Impeachment’s power and grandeur
There is a wide misunderstanding of the purpose and consequences of an American impeachment. Being “impeached” is already a very serious blow — you have been charged with a political felony — even if you are able to threaten your voters into setting you free.
Impeachment was used regularly in the early days of the republic to discipline hyperpartisan judges. Freed often by their allies, that did not spare them a guilty verdict in the court of public opinion. Bill Clinton’s hairsplitting on the difference between intercourse and oral sex made virtually the entire nation cringe with revulsion, and they have not forgotten.
Equally cringeworthy were the replays of Trump’s thuggish phone calls ordering Ukraine to interfere in an American election — or else. It prompted one of the cracks in the Trump coalition that began to weaken support from suburban voters.
But no impeachment to date can match the raw emotional power, the stunningly well-executed presentation of evidence of Trump’s seditious efforts at political arson. The visible pain of one House “prosecutor,” as he closed the first-round evidence with a family story, was heart rending. Having lost a son the day before, Rep. Jamie Raskin nonetheless showed up the next day accompanied by his children. Following the sickening attack, he assured his daughter that this horror would never be repeated during her next visit to the Capitol.

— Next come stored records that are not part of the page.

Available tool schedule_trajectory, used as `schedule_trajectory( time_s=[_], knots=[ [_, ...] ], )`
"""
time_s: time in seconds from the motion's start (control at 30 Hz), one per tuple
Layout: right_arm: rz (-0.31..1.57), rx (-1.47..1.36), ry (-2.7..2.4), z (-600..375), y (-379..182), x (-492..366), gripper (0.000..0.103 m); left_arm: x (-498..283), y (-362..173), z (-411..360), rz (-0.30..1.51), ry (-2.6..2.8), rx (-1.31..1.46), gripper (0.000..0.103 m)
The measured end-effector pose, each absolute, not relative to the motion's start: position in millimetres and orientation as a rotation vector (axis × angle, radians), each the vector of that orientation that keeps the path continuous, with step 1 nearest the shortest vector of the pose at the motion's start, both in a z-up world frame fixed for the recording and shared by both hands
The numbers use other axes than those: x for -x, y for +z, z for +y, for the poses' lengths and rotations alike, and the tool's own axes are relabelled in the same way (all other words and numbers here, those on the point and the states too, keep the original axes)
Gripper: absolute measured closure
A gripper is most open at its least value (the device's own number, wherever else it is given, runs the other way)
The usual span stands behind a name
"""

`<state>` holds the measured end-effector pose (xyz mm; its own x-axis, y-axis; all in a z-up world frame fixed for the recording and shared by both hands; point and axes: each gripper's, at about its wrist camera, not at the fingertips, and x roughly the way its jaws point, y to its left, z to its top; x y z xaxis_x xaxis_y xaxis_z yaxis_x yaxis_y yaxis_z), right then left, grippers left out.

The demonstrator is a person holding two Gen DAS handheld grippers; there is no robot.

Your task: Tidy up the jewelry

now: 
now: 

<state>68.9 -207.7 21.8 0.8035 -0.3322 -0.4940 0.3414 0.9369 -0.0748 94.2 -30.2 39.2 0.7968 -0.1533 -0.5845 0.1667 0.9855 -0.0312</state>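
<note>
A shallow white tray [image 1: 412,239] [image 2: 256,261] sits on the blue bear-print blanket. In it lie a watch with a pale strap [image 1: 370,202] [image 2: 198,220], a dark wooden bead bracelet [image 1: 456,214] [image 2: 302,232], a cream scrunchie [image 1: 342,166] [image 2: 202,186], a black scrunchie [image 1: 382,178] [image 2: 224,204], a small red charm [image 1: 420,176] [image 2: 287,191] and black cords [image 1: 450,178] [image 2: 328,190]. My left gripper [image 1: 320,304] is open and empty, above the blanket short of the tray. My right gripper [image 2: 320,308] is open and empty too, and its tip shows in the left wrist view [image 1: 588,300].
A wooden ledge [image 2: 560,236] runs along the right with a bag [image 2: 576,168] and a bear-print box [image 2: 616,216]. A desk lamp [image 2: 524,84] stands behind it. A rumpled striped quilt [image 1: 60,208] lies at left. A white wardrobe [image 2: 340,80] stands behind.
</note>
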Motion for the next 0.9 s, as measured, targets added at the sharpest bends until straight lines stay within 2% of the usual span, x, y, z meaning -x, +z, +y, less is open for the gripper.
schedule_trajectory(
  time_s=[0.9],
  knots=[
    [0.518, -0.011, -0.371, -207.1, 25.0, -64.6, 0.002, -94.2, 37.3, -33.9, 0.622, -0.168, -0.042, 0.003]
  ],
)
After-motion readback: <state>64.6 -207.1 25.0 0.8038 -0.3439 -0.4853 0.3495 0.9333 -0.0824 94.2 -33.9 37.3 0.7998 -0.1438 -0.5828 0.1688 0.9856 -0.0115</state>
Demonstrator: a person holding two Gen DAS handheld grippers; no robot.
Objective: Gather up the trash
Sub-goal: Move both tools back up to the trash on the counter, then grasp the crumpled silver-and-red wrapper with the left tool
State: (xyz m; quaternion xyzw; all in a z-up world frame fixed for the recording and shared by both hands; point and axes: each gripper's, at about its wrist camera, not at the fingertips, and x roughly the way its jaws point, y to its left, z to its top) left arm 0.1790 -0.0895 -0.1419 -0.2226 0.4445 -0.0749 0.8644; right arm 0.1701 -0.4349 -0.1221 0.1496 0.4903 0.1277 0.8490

Tabitha, a 24-year-old teacher, replied with angry intensity. “Dad, I don’t want to visit the Capitol … ever.”
Raskin’s quaking voice as he recounted this bitterest of moments for a proud political dad is a scene that will be replayed for years, containing as it does her implicit condemnation of politics and every politician.
“Of all the terrible brutal things (on that day), that one hit me the hardest,” Raskin concluded.
Imagine any father watching. There will be a huge number who will never forgive or forget Trump’s role in delivering these deep wounds to the men and women who feared for their lives that day, and the damage he has done to the republic.
The House managers spent the next two days slicing layer by gruesome layer any defence the former president’s cowardly allies may attempt. Even the great conservative columnist, Peggy Noonan, observed they had none, and that Americans will watch and remember.
This is the power, the solemnity, even the grandeur of a successful impeachment. It is the representatives of the people, publicly denouncing their own political leadership for crimes against the nation. It would have been best if Trump were to be convicted, expelled and banned, of course. But the impact of this stunning presentation of treachery alone will have done Trump probably irretrievable damage.
The term “impeachment” had its incarnation in England in the 14th century, but has fallen into disuse. They today have powerful parliamentary committees that regularly scorch governments bipartisanly.
We have neither.
Canada ranks worst as an executive-dominated democracy. Our legislatures’ feeble oversight efforts are reminiscent of Denis Healey’s immortal put-down of a Tory minister’s ability to throw an effective punch: “Like being savaged by a dead sheep!” The partisanly stage-managed Canadian parliamentary committees are like watching a Monty Python version of robust investigation and truth-telling.
From sponsorship to Shawinigan, from attacking the Harper muzzle machinery to SNC-Lavalin and then WE, governments simply turn off the lights and lock the committee room door if MPs get too uppity. We have the worst record in the democratic world of poodle parliamentarians voting independently — 96 per cent of the time MPs leap when the party whip whistles.
We all enjoy sneering at the moneycorrupted, hyperpartisan foolishness of American politics. But in the ability of politicians to hold the powerful to account, we should simply blush at the painful comparison. However quavering and spineless the majority of the GOP’s elected politicians may be, they are deeply aware of the damage Trump has done to their futures.
If Stephen Harper or Justin Trudeau could have been held to the prospect of such censure, imagine how it might have toned down their often thoughtless arrogance.